Larson shrugged. "We don't know. We haven't got the room to let it grow. I'll tell you this-it drives the bees crazy."
"Is that its danger?"
"We don't know. It's here. We're observing it. It's pretty, isn't it?"
"Yeah, it really is."
"You should smell its perfume-it smells like all the good things in the world all rolled together. Honeysuckle, fresh bread, the inside of a new car, you name it; it smells different to everybody."
I followed Larson through two sets of double doors, out of botany and into biology. We moved through a vast white warehouse full of cages and terrariums. The air was full of dark animal smells. I couldn't identify any of them.
"We discovered something very interesting about the meeps," he said.
"Meeps-those are the weaselly-looking red-brown things, aren't they?"
"No, you're thinking of libbits. A meep is a mousy pink furball. Here-these are libbits."
I looked into a large glass enclosure. The libbit looked like a small polite worm, except it had no eyes, no arms, and only the finest coat of downy brown fur. It was about the size of a mole or a badger. There were four of them in the terrarium.
"They burrow," said Larson. "They eat small rodents: rats, mice, chipmunks, bunnies and meeps. Here-up here. These are meeps." He pointed at a row of cages.
"Oh, right-we saw some of those on the chopper windshield. Kinda cute. What about 'em? I bet they breed like crazy, right?"
Larson shrugged. "We don't know yet. This is what I wanted you to see. We put three of 'em into a cage with a mamma rabbit and her litter. Mamma rabbit rejected her own babies to nurse the meeps instead."
"You're kidding!"
"Nope. The same behavior has been repeated with a dozen other rabbits. If the babies are small enough, the meeps will eat them, but they prefer to nurse on Mamma."
"Yick. I wish you hadn't told me that."
"Oh, you haven't heard the worst of it. The meeps will nurse a mamma rabbit to death." He added somberly, "And she doesn't appear to object, either. She dies happy."
We passed out of the specimen section into a storage area; we walked past bags and bags of various animal feeds. The air was fresher here.
"Listen," I stopped him. "I want to apologize for shooting down your plan. I guess I came on a little strong-"

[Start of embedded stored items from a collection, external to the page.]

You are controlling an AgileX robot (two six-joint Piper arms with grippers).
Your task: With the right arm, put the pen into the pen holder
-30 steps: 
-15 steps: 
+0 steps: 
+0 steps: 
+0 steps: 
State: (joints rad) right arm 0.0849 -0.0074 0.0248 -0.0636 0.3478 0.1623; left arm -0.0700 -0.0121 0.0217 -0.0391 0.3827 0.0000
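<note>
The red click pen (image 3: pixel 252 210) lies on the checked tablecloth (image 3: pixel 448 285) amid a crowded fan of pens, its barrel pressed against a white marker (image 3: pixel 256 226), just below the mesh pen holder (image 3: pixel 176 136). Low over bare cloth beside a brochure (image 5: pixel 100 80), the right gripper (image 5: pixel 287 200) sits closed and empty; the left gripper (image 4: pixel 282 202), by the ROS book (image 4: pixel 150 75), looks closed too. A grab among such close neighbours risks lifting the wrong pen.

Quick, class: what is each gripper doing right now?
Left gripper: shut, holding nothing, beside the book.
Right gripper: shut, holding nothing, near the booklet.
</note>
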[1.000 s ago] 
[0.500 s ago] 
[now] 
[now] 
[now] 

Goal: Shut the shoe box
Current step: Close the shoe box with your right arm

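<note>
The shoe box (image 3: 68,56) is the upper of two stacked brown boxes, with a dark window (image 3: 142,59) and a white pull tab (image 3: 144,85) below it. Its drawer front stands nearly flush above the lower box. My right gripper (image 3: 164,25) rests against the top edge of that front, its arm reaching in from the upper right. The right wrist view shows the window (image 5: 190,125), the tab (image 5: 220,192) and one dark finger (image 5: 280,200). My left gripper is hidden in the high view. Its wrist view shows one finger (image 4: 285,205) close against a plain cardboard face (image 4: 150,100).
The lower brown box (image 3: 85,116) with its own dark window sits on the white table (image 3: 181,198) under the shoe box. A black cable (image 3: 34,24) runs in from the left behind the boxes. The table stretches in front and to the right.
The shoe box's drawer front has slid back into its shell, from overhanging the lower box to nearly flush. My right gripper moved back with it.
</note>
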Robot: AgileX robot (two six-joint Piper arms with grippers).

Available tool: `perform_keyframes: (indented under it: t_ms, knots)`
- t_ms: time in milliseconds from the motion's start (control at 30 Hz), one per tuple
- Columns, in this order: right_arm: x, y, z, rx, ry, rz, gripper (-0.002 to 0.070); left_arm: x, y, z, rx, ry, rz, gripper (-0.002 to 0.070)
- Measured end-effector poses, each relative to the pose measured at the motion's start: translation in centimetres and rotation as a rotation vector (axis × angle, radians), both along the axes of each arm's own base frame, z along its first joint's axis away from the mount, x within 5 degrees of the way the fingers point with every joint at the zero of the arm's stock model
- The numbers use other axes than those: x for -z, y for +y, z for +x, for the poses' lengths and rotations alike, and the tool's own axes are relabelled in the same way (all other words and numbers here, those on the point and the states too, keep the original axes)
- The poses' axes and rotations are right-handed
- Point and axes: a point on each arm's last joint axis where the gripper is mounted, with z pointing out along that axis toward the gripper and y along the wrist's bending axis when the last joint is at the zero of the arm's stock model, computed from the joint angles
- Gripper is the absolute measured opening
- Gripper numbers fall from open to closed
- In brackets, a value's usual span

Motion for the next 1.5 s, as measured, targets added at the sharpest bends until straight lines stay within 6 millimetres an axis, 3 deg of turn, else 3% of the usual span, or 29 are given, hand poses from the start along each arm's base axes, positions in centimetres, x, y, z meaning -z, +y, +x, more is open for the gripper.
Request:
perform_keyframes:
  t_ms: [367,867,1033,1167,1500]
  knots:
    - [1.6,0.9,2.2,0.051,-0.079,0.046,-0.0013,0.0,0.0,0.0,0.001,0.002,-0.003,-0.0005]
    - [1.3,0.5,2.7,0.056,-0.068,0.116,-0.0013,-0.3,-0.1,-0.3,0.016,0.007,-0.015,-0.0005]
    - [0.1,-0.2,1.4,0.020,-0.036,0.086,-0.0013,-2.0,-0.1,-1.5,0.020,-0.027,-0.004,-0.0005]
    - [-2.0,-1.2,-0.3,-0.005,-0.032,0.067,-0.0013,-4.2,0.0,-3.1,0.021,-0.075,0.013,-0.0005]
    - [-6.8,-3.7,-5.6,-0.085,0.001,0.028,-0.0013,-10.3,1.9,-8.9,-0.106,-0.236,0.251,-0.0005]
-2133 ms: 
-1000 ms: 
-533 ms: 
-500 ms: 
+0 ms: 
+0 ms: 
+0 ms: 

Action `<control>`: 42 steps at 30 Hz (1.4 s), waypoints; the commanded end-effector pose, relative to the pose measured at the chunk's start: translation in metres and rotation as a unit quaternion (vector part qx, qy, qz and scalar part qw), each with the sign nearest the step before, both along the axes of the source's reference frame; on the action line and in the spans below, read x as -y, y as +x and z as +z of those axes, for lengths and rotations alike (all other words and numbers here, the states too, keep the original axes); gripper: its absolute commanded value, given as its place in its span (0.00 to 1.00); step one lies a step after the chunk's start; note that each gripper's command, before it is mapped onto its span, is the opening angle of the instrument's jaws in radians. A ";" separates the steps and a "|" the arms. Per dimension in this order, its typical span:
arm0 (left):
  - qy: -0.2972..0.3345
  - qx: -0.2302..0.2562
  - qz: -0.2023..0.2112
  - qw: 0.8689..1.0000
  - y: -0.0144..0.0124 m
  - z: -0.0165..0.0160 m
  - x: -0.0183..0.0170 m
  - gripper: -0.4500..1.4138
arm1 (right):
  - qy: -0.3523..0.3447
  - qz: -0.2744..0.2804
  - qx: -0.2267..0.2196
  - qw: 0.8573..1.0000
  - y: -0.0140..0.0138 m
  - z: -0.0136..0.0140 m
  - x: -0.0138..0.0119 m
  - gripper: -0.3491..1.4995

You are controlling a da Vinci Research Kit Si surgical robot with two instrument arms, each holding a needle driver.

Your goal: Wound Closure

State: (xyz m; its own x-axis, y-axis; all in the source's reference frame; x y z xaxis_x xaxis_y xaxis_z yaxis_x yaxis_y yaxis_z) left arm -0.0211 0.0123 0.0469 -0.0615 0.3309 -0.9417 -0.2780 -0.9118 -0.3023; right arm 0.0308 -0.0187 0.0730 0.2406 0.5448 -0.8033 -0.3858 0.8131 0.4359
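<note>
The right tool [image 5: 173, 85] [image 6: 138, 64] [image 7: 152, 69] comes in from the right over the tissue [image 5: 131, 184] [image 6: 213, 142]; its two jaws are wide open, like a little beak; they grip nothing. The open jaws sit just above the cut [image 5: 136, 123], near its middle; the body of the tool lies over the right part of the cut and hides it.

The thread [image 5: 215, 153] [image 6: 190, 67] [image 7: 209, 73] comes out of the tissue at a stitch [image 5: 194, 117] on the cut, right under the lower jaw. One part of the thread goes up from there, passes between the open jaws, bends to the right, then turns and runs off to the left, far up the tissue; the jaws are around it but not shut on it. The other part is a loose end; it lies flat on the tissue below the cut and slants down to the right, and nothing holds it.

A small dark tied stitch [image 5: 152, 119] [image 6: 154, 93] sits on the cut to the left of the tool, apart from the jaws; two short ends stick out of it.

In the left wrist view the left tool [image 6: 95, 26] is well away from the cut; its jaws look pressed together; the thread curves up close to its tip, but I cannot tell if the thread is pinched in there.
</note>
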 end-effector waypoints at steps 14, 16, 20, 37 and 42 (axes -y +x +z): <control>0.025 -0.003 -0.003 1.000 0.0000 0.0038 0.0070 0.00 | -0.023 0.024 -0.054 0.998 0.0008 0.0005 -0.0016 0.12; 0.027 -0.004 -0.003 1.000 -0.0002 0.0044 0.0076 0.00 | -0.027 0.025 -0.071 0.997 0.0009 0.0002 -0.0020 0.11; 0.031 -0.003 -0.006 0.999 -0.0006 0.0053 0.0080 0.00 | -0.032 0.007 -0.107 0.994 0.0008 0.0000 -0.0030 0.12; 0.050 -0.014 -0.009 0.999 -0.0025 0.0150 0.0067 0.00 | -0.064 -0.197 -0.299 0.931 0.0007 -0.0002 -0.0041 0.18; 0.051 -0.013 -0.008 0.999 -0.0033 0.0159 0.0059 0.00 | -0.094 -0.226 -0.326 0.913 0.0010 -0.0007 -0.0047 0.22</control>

"You want to hear my theory about the bunnydogs?" Larson asked. He looked me straight in the eye. "I think they're like the meeps-only for humans. The bunnydogs are so cute, they're irresistible. The first time people see those videos, they all go, `Awwwww.' Especially women. They all want to pick the bunnies up and cuddle them. I'll bet a woman would put her own baby down to cuddle a bunnydog. I'll bet tomorrow you'll find out just how friendly the bunnydogs really are-"
"Thanks. I think I can find the rest of the way myself," I interrupted him deliberately.
"It's just down there." Larson pointed. "Past those steel doors. Follow the red stripe to the security section."
"Security?"
"It's an isolation block. It sits on springs. It's earthquake-proof and self-contained. That's where we control the whole operation. All our files are stored there. It can be locked down tighter than the Iron Mountain. It's got an independent air supply, power supply, and a six-month supply of food. It's safe against the entire electromagnetic spectrum, including lasers, masers, xasers, all kinds of radiation, magnetism, and television reruns. It's blanketed by scrambler fields. Nothing goes in or out without permission. Oh-and you'll have to decontaminate too."
I looked at Larson. "Isn't all this a little extreme for just a counseling session?"
He shrugged. "It's the best place in the world for privacy." He turned and headed back the way we'd come.
I followed Larson's directions: through the steel doors, past a security scan, detoxification, through a security tube-through a triple airlock-then through another security tube and a final scanning station.
The robot at the desk directed me down a hall to a corridor of personal apartments. Room fourteen, please.